Return the whole listing exactly as written.
*** Opening Data extract ***
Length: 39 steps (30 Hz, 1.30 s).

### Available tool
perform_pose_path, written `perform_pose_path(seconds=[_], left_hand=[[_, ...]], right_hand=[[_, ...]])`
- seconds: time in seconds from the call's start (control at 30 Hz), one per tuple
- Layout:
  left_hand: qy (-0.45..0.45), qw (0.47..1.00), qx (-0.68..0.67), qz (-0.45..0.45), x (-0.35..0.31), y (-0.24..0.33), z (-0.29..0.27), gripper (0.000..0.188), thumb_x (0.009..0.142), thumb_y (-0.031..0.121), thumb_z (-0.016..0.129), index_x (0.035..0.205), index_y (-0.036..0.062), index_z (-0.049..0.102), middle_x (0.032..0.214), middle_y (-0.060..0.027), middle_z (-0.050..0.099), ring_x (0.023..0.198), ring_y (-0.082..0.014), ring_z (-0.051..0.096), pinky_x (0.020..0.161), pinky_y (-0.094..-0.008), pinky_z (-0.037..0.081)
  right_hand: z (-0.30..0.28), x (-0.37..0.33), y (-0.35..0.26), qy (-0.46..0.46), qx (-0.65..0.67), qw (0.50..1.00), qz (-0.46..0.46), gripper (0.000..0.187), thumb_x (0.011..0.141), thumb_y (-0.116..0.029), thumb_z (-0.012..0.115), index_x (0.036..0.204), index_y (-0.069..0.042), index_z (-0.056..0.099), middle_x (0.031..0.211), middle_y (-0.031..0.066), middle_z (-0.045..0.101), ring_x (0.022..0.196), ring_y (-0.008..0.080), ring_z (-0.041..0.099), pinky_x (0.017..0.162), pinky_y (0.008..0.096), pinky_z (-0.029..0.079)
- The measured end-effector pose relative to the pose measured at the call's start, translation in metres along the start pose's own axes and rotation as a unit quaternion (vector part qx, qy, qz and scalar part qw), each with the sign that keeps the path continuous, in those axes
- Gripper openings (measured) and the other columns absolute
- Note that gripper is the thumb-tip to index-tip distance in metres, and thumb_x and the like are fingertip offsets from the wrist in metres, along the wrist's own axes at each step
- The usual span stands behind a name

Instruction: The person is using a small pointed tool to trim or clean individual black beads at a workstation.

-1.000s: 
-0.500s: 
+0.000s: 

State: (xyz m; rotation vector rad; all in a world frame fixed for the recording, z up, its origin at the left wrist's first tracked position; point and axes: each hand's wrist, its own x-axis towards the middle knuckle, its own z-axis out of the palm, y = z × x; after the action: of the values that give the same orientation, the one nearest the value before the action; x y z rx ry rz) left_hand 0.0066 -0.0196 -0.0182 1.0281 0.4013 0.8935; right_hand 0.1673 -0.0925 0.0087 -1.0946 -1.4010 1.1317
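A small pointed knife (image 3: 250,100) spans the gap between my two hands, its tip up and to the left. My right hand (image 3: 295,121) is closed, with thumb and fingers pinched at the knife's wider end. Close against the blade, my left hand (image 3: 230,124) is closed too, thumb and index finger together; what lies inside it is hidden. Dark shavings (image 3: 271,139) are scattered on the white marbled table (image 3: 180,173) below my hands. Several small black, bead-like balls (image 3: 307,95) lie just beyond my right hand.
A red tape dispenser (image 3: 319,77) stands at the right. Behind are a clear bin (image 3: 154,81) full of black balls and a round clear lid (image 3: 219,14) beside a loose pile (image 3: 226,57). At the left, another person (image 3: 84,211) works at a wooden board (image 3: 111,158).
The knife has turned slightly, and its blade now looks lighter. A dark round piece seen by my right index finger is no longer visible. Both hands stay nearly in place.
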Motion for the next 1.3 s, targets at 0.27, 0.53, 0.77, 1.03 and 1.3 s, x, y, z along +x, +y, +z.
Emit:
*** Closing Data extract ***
# [Finished task]
Length: 39 steps (30 Hz, 1.30 s).

### Available tool
perform_pose_path, written `perform_pose_path(seconds=[_], left_hand=[[_, ...]], right_hand=[[_, ...]])`
- seconds: time in seconds from the call's start (control at 30 Hz), one per tuple
- Layout:
  left_hand: qy (-0.45..0.45), qw (0.47..1.00), qx (-0.68..0.67), qz (-0.45..0.45), x (-0.35..0.31), y (-0.24..0.33), z (-0.29..0.27), gripper (0.000..0.188), thumb_x (0.009..0.142), thumb_y (-0.031..0.121), thumb_z (-0.016..0.129), index_x (0.035..0.205), index_y (-0.036..0.062), index_z (-0.049..0.102), middle_x (0.032..0.214), middle_y (-0.060..0.027), middle_z (-0.050..0.099), ring_x (0.023..0.198), ring_y (-0.082..0.014), ring_z (-0.051..0.096), pinky_x (0.020..0.161), pinky_y (-0.094..-0.008), pinky_z (-0.037..0.081)
  right_hand: z (-0.30..0.28), x (-0.37..0.33), y (-0.35..0.26), qy (-0.46..0.46), qx (-0.65..0.67), qw (0.50..1.00), qz (-0.46..0.46), gripper (0.000..0.187), thumb_x (0.011..0.141), thumb_y (-0.116..0.029), thumb_z (-0.012..0.115), index_x (0.036..0.204), index_y (-0.069..0.042), index_z (-0.056..0.099), middle_x (0.031..0.211), middle_y (-0.031..0.066), middle_z (-0.045..0.101), ring_x (0.022..0.196), ring_y (-0.008..0.080), ring_z (-0.041..0.099), pinky_x (0.017..0.162), pinky_y (0.008..0.096), pinky_z (-0.029..0.079)
- The measured end-effector pose relative to the pose measured at the call's start, translation in metres along the start pose's own axes and rotation as a unit quaternion (vector part qx, qy, qz and scalar part qw), each with the sign that keeps the path continuous, in those axes
- Gripper openings (measured) and the other columns absolute
- Note that gripper is the thumb-tip to index-tip distance in metres, and thumb_x and the like are fingertip offsets from the wrist in metres, along the wrist's own axes at each step
- The usual span stands behind a name

Instruction: The person is using a small pointed tool to trim or clean individual black beads at a workstation.

-1.000s: 
-0.500s: 
+0.000s: 

State: (xyz m; rotation vector rad; all in a world frame fixed for the recording, z up, its origin at the left wrist's first tracked position; point and axes: each hand's wrist, its own x-axis towards the middle knuckle, its own z-axis out of the palm, y = z × x; after the action: of the values that give the same orientation, the one nearest the value before the action; x y z rx ry rz) left_hand 0.0066 -0.0196 -0.0182 1.0281 0.4013 0.8935; right_hand 0.1673 -0.0925 0.0087 -1.0946 -1.4010 1.1317
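A small pointed knife (image 3: 250,100) spans the gap between my two hands, its tip up and to the left. My right hand (image 3: 295,121) is closed, with thumb and fingers pinched at the knife's wider end. Close against the blade, my left hand (image 3: 230,124) is closed too, thumb and index finger together; what lies inside it is hidden. Dark shavings (image 3: 271,139) are scattered on the white marbled table (image 3: 180,173) below my hands. Several small black, bead-like balls (image 3: 307,95) lie just beyond my right hand.
A red tape dispenser (image 3: 319,77) stands at the right. Behind are a clear bin (image 3: 154,81) full of black balls and a round clear lid (image 3: 219,14) beside a loose pile (image 3: 226,57). At the left, another person (image 3: 84,211) works at a wooden board (image 3: 111,158).
The knife has turned slightly, and its blade now looks lighter. A dark round piece seen by my right index finger is no longer visible. Both hands stay nearly in place.
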Motion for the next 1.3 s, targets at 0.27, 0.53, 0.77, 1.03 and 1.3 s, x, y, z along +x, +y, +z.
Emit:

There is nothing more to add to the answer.